Public Health Notice Update - Outbreak of Listeria; consumers advised not to consume packaged salad products from the Dole processing plant in Springfield, Ohio
This notice has been updated to advise Canadians not to consume packaged salads products from the Dole processing plant in Springfield, Ohio. A food recall warning has been issued from the Canadian Food Inspection Agency.
Why you should take note?
The Public Health Agency of Canada is collaborating with federal and provincial public health partners, the United States Centers for Disease Control and Prevention (CDC), and the United States Food and Drug Administration to investigate an outbreak of Listeria monocytogenes infections linked to Dole packaged salad products produced from a US processing facility in Springfield, Ohio. The Canadian Food Inspection Agency (CFIA) has issued a food recall warning advising Canadians of the recall to Dole packaged salad products under various product names that have been distributed in eastern provinces.
The Public Health Agency of Canada advises Canadians not to consume packaged salad products that have been processed at the Dole facility in Springfield, Ohio. This includes Dole brand items as well as items sold under other brand names. For a full list of products, please refer to the CFIA recall notice. These products can be identified by letter "A" at the beginning of the manufacturing code found on the package.
The overall risk to Canadians is low. Listeria is a type of bacteria that can be found in food, soil, plants, sewage and other places in nature. Eating food with Listeria on it can cause a serious disease, called listeriosis, in high-risk groups.
Also read, Public Health Notice - Outbreak of Listeria infections under investigation.

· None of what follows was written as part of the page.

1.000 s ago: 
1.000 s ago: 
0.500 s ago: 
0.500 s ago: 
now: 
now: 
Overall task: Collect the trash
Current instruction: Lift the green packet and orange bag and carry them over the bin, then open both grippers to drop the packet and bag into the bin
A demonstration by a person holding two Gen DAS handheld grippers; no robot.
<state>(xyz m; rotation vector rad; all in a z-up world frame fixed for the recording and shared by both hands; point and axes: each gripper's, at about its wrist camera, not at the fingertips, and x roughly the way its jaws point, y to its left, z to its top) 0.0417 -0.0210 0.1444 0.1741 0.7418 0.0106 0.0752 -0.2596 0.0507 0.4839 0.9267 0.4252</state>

Currently, there are seven (7) cases of Listeria monocytogenes in five provinces related to this outbreak: Ontario (3), Quebec (1), New Brunswick (1), Prince Edward Island (1), and Newfoundland and Labrador (1). Individuals became sick between September 2015 and early January 2016. Some of the individuals who became ill have reported eating packaged salads. It is suspected that these salads were produced at the Dole facility in Ohio. The majority of Canadians cases (71%) are female, with an average age of 81 years. All cases have been hospitalized, and one person has died, however it has not been determined if Listeria contributed to the cause of death.
Who is most at risk?
Some people face a higher risk of becoming sick with Listeria than others. Those who are at highest risk of serious illness include pregnant women and their unborn/newborn children, adults 65 and over, and people with weakened immune systems. High-risk individuals should not consume the recalled products.

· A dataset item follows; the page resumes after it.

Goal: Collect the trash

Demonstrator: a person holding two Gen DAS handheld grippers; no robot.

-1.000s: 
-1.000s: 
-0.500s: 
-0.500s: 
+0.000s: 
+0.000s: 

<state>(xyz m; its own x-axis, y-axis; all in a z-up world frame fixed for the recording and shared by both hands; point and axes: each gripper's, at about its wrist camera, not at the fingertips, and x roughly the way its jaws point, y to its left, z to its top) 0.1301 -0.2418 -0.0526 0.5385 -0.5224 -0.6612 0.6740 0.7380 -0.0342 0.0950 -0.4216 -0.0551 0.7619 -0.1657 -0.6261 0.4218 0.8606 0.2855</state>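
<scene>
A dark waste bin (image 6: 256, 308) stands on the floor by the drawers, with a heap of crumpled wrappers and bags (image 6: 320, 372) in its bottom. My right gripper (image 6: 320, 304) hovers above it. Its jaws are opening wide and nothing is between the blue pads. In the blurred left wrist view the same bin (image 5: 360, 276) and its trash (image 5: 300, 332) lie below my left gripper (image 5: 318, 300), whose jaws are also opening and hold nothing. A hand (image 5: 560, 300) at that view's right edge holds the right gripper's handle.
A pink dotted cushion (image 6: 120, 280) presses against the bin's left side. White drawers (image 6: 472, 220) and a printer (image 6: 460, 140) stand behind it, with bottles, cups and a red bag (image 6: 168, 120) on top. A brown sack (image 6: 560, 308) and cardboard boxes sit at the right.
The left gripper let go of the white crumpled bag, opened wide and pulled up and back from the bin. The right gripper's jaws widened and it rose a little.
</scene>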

What you should do to protect your health?
If you have packaged salad products from the Dole processing facility in Springfield, Ohio in your home, do not eat them. For a list of product brands and names, as well as stores that these products were sold at, please read the recall notice.
If you are unsure whether your packaged salad product is part of the food recall warning, do not consume it. Secure the product in a plastic bag, throw it out and wash your hands with warm soapy water.

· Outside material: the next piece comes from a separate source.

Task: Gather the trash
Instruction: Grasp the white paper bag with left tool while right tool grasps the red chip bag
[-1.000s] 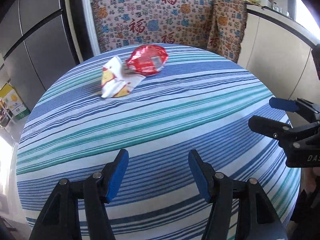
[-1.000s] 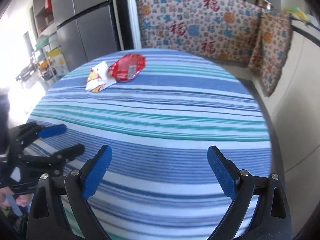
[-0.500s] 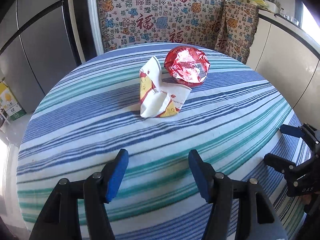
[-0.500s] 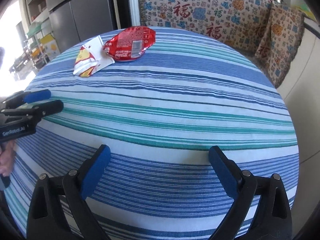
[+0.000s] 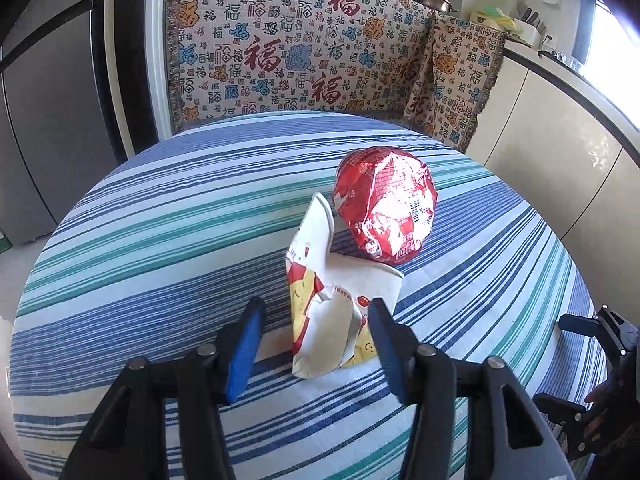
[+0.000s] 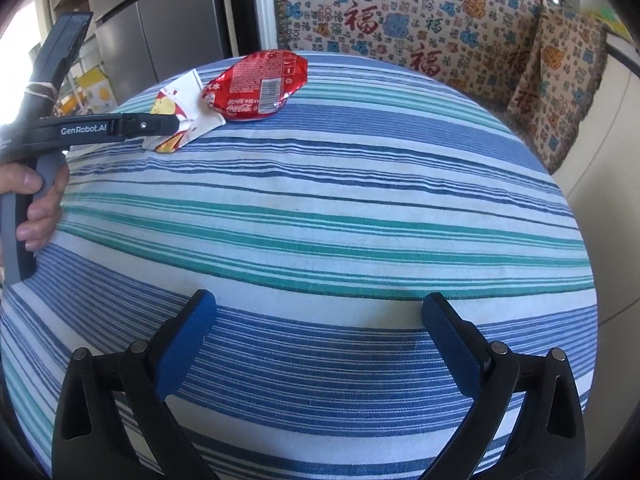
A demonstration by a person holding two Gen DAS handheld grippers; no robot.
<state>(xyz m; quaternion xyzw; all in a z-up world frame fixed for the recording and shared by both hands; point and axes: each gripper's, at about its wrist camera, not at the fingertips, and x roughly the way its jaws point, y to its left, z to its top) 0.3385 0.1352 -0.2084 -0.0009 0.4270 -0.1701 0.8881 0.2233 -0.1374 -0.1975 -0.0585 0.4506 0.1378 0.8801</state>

Foods that are contaminated with Listeria may look, smell and taste normal. Unlike most bacteria, Listeria can survive and sometimes grow on foods being stored in the refrigerator.
If you suspect you have become ill from eating a Dole packaged salad product, or have symptoms consistent for listeriosis, talk with your healthcare provider.
Many people are exposed to Listeria, but only a few will actually develop listeriosis. Mild symptoms may include:
Severe symptoms may include:
In the milder form of the disease, symptoms can start the following day after consuming a product with Listeria. For the more serious form of the disease, the incubation period is generally much longer; on average about 21 days, but can be up to 70 days after exposure.
Listeriosis can be treated with antibiotics, but early diagnosis is key, especially for people at high-risk, such as pregnant women, older adults and people with weakened immune systems.
What the Public Health Agency of Canada is doing
The Government of Canada is committed to food safety. The Public Health Agency of Canada is leading the human health investigation of this outbreak and is in regular contact with its federal and provincial partners to monitor and take collaborative steps to address the outbreak.
Health Canada provides food-related health risk assessments to determine if the presence of a certain substance or microorganism poses a health risk to consumers.
The CFIA conducts food safety investigations into the possible food source of an outbreak.
The Government of Canada will continue to update Canadians if new information related to this investigation becomes available.